The photographs feature Asian model, Xiaoyin, in a traditional conical straw hat that is used throughout Asia to protect day laborers from the sun and rain when farming. The hat, in questionable taste, is branded with the Chanel logo and paired with Chanel sandals as the model carries an entire selection of what seem to be counterfeit Chanel handbags throughout Chinatown. Hmm, fucked up? You decide…
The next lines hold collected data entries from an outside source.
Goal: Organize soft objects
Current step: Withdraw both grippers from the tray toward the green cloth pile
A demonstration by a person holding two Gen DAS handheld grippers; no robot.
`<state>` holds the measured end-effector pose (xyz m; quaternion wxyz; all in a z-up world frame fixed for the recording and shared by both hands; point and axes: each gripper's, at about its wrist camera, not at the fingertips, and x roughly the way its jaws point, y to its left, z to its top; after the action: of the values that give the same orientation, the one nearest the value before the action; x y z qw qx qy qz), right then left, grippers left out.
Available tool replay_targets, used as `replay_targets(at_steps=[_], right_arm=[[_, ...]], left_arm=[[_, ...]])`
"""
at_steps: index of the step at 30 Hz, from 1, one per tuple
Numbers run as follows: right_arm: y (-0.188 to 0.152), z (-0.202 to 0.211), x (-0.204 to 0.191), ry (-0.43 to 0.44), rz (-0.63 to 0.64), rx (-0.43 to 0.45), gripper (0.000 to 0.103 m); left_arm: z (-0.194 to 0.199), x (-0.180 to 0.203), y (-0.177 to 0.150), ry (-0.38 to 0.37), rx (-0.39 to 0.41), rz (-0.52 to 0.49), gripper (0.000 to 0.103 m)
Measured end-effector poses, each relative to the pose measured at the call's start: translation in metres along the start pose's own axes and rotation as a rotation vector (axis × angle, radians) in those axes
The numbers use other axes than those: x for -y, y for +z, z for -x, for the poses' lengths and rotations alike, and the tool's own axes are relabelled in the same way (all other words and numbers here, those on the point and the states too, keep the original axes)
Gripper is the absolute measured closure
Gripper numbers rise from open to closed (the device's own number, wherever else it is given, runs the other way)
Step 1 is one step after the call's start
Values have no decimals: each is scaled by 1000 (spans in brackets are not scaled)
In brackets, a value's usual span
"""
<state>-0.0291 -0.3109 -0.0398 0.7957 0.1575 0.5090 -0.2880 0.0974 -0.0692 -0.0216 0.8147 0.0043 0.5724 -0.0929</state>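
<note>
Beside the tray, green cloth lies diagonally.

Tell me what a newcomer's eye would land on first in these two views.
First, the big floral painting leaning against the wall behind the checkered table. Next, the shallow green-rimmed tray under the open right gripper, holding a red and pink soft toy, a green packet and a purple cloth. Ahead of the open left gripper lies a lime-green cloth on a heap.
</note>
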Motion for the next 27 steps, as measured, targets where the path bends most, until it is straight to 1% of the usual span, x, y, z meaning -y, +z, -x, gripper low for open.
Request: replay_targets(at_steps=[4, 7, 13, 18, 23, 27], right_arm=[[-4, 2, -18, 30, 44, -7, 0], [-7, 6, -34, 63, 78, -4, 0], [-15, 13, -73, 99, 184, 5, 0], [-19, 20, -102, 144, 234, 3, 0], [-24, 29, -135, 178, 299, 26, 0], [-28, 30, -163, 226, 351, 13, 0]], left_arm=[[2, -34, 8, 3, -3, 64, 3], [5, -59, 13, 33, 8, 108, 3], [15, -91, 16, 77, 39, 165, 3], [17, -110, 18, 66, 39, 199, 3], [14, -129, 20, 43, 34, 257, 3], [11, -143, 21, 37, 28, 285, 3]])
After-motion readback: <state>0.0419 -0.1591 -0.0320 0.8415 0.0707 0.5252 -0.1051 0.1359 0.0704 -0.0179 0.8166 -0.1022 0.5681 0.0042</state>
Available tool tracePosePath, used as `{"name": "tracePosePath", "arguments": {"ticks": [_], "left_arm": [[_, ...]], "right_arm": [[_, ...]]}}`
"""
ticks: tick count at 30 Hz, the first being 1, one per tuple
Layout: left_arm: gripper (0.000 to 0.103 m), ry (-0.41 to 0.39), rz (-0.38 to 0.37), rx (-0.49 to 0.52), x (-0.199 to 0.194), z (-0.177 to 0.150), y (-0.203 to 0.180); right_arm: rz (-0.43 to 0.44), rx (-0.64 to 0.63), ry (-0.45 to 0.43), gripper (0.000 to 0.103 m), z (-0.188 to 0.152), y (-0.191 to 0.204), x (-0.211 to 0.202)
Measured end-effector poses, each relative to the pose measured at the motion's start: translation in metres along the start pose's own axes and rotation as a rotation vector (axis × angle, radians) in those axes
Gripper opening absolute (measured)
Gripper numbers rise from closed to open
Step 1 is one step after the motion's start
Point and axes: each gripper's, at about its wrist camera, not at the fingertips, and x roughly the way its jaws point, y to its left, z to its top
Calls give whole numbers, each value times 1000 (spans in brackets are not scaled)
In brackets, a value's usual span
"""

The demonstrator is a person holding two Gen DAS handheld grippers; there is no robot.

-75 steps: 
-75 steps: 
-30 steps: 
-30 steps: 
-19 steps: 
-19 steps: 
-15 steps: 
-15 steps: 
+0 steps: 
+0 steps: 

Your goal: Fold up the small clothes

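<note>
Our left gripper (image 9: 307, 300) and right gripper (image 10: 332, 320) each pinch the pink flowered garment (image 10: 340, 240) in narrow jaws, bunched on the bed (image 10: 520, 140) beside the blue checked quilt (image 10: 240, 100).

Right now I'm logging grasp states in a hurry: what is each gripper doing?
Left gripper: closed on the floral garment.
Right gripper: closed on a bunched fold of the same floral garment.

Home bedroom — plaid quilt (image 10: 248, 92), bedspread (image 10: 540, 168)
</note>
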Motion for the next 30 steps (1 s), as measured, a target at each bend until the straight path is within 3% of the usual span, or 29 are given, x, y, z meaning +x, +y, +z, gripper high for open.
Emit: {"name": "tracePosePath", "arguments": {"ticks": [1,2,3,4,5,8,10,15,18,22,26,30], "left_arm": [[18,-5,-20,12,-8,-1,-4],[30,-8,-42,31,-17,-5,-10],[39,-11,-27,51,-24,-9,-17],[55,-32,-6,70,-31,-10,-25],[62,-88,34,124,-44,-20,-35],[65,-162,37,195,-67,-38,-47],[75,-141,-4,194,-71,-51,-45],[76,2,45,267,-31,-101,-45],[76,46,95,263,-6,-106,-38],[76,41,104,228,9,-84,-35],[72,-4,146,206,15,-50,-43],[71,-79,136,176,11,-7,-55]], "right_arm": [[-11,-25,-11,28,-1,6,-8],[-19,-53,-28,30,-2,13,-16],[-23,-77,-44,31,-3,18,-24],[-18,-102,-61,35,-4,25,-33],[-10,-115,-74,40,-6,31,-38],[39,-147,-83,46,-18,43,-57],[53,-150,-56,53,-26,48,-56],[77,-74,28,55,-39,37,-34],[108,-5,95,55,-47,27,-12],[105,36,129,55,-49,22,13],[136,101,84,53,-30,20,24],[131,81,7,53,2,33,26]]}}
The editorial is named, “Coco Served Hot,” arguably reinforcing its mocking of immigrants’ struggle of selling imitation goods to make it in America. The title, an apparent play on words, explicitly connects “Coco” to the Chanel handbags and “served hot,” to “hot goods,” which are illegal products manufactured in violation of fair labor and wage requirements (typically faux designer goods). Further, the photographs were shot in Chinatown, a New York City district known for its market of counterfeit products sold largely by Asian immigrants along Canal street. In a heated discussion within the comments of Kidd’s Instagram, Phillip Lim asserts that:
These images reinforce several stereotypes that Asian immigrants/communities work so hard to break from—
- Hawking counterfeit goods
- It mocks the actual everyday struggle of immigrants trying to do what they can to survive in a country foreign to them
- Mainland Chinese workers (unless they are rural farmers in fields, or objectified in type cast films) actually don’t live like this
—this is just to start—please have a moment to reflect—it’s the equivalent of casating hispanics in field dresses in Dior.
Continuing his disapproval for the images, Lim created a post on Instagram reprimanding the matter and putting Interview Magazine on blast “for commissioning such poor judgment and taste.” He puts forward a set of questions: “What does this say about Asian culture? What stereotype are you perpetuating!?” The designer, in passionate fury, goes on to criticize Chanel for baring such a huge influence within Asian markets, but remaining silent regarding the editorial controversy. Clearly, Chanel bears a significant presence in it.
This is NOT OK! thank you @williamyan for calling this out- this is offensive and culturally insensitive. i'm so tired of these sorts of stereotype images being passed off as 'fashion' imagery 👉🏼 #bullshit and what a shame @interviewmag for commissioning such poor judgement and taste! what does this say about asian culture? what stereotype are you perpetuating !? it's 2017 , time to wake up👎🏼 and @chanelofficial – who i believe has such a huge business in Asia, perhaps should address this? #itstimetospeakup #notokay #culturalmockery #wtfdoesthissay #dontreducemycultureforyourentertainment
The photographer, in defense of the editorial’s criticisms, justifies his images by calling them “poetry.” He disclosed in a quote to Refinery 29 that, “It’s kind of like poetry when you look at an image, you’re going to put your own feelings into it and imply what you think you see in it… He [Lim] saw it as counterfeit bags whereas I saw it as an Asian women wearing a conical hat and carrying, you know, Chanel handbags to wherever she’s got to get to.” Unfortunately, the very clear symbols present throughout the photos have many thinking otherwise. How’s this for a poem, Kidd? Roses are red, violets are blue, we’re having a hard time believing you.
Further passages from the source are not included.